Up to and including the line with "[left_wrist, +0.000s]", repeat every line of the listing exactly, beginning at the first.

+===+

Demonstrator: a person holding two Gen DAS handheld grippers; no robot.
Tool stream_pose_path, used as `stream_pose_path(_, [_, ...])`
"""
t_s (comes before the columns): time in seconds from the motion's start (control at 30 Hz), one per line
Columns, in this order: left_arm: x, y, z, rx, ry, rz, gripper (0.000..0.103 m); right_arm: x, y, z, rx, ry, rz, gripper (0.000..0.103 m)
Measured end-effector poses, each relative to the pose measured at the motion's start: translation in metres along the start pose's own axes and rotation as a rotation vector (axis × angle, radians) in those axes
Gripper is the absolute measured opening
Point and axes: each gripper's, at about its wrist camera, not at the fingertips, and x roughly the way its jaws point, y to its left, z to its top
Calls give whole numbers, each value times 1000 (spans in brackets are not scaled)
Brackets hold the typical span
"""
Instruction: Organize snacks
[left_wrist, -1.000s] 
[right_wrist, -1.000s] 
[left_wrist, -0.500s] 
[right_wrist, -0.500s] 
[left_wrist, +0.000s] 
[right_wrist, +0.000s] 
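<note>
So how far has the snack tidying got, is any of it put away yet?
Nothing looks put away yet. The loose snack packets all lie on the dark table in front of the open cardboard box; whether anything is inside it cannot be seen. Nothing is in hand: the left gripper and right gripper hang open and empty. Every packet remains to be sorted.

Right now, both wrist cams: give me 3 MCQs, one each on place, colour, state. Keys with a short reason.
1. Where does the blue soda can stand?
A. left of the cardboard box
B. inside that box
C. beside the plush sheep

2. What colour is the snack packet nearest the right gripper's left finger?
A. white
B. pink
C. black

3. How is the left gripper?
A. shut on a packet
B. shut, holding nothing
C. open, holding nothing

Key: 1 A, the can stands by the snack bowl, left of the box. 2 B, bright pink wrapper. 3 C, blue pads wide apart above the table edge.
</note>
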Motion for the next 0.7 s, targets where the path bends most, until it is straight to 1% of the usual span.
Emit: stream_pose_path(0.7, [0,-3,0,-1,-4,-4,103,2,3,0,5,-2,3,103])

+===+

- Solution to this task
Demonstrator: a person holding two Gen DAS handheld grippers; no robot.
Tool stream_pose_path, used as `stream_pose_path(_, [_, ...])`
"""
t_s (comes before the columns): time in seconds from the motion's start (control at 30 Hz), one per line
Columns, in this order: left_arm: x, y, z, rx, ry, rz, gripper (0.000..0.103 m); right_arm: x, y, z, rx, ry, rz, gripper (0.000..0.103 m)
Measured end-effector poses, each relative to the pose measured at the motion's start: translation in metres along the start pose's own axes and rotation as a rotation vector (axis × angle, radians) in those axes
Gripper is the absolute measured opening
Point and axes: each gripper's, at about its wrist camera, not at the fingertips, and x roughly the way its jaws point, y to its left, z to its top
Calls give whole numbers, each value times 1000 (spans in brackets are not scaled)
Brackets hold the typical span
"""
Instruction: Organize snacks
[left_wrist, -1.000s] 
[right_wrist, -1.000s] 
[left_wrist, -0.500s] 
[right_wrist, -0.500s] 
[left_wrist, +0.000s] 

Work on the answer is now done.